Тоби улыбнулся, чтобы скрыть свое отвращение.
— Боюсь, что из голых кошечек меня интересуют только четвероногие, — отрезал он.
Лючия глотнула чая, чтобы сдержать свое негодование, а затем не придумала ничего умнее, чем предложить полюбоваться своим фото застенчивой девочке, сидевшей на полу.
Федерика смущенно посмотрела на дядю. Ни Джулиан, ни Тоби не сочли шутку Лючии забавной и мечтали только о том, чтобы поскорее появился ухажер распутной девицы и забрал ее с собой.
Когда Торквилл наконец заявился, рев двигателя его «Порше» разогнал гнездившихся вокруг голубей и ласточек. Он уверенно, без звонка, вошел в дом.
— Вот ты где, Лючия, — сказал он, обнаружив всю компанию в кухне. Проигнорировав Джулиана и Тоби, он обошел их с выражением превосходства на лице и подозрительно сверху донизу осмотрел свою подругу. — А где твоя одежда? — спросил он. Она вручила ему фотографию, наблюдая, как от ярости наливались краской его щеки и шея.

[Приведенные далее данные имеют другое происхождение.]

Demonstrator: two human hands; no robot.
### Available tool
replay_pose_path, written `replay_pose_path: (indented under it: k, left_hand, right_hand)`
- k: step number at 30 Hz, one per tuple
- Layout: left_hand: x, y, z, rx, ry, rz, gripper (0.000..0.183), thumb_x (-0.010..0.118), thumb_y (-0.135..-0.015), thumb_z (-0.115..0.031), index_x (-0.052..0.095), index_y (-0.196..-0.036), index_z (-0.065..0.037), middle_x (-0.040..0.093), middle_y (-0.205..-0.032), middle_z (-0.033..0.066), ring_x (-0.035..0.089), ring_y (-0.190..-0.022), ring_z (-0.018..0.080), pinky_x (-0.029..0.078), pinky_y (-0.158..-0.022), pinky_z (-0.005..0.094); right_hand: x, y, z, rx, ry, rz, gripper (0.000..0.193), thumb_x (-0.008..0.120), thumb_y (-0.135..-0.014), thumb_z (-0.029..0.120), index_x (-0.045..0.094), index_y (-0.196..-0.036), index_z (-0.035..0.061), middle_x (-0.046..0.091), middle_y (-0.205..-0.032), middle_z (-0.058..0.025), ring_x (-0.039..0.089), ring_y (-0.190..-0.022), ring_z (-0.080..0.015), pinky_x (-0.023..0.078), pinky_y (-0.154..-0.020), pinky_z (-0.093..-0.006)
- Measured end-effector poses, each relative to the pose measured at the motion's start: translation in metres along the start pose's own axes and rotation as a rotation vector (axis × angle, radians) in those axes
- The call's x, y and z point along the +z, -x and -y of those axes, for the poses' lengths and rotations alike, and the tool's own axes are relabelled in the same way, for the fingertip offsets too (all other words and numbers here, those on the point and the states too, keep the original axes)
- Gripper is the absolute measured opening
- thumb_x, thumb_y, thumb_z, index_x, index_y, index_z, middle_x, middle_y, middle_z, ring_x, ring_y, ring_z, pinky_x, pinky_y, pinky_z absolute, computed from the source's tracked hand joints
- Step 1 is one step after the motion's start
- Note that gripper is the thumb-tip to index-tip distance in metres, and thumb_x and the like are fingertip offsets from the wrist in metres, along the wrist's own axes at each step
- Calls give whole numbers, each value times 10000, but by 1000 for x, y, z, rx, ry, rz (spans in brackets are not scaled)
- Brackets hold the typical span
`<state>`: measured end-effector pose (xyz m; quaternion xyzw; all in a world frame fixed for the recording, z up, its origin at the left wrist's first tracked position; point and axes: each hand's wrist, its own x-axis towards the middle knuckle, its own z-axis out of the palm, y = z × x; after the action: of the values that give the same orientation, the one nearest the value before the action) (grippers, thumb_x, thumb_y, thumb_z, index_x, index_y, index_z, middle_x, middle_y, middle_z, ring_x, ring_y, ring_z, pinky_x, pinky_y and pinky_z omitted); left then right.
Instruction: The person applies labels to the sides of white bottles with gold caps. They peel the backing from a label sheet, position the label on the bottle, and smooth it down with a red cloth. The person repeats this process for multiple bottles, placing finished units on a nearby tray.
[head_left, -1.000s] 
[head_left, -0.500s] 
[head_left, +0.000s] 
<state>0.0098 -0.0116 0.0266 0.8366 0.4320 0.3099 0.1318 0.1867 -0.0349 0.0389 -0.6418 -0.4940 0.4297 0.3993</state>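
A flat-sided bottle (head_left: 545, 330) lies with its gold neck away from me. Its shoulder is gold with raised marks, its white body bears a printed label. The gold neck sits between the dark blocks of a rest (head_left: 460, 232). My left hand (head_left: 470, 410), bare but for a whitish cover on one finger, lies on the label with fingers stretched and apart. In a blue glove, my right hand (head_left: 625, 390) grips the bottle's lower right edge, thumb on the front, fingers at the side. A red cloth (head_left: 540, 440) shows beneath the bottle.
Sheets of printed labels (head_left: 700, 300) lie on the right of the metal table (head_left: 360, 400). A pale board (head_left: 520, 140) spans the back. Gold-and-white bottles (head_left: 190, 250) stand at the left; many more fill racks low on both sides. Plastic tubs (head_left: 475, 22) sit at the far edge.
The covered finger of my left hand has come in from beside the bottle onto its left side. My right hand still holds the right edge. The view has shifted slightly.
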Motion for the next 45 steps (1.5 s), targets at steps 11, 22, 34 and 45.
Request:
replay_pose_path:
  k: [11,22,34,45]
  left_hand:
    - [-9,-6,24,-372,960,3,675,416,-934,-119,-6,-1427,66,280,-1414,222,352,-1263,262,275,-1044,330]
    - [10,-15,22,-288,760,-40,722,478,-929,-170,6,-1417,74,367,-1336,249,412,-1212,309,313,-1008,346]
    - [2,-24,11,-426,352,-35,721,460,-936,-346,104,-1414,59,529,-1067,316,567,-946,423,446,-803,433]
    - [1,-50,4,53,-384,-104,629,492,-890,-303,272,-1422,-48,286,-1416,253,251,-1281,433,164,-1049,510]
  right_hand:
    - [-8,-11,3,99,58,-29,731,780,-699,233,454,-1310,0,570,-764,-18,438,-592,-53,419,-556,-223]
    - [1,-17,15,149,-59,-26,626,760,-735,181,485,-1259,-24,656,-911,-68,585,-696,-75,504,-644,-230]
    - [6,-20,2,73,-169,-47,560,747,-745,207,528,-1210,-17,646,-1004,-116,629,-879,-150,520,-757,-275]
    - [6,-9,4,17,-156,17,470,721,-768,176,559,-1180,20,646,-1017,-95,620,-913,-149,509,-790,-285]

— Что это, черт возьми, значит? Я думал, ты делаешь обычные снимки, а не порно, — прорычал он, отбрасывая волосы со своей смазливой физиономии.
— Это особый снимок лично для тебя, дорогой, — проворковала она, целуя его.
— Если этот фотограф не гей, то я убью его, — пообещал он без тени улыбки.
— О, он гей. Натуральнейший гей, — доложила она. — Правда, Джулиан?
Джулиан снова почувствовал приступ отвращения. Он хотел лишь одного — чтобы они побыстрее убирались из его дома.
— Я вышлю тебе снимки, когда напечатаю их. Это займет несколько дней, — произнес он в пространство, игнорируя ее слова. Это была парочка самых неприятных и самодовольных персонажей из всех людей, которых он когда-либо встречал.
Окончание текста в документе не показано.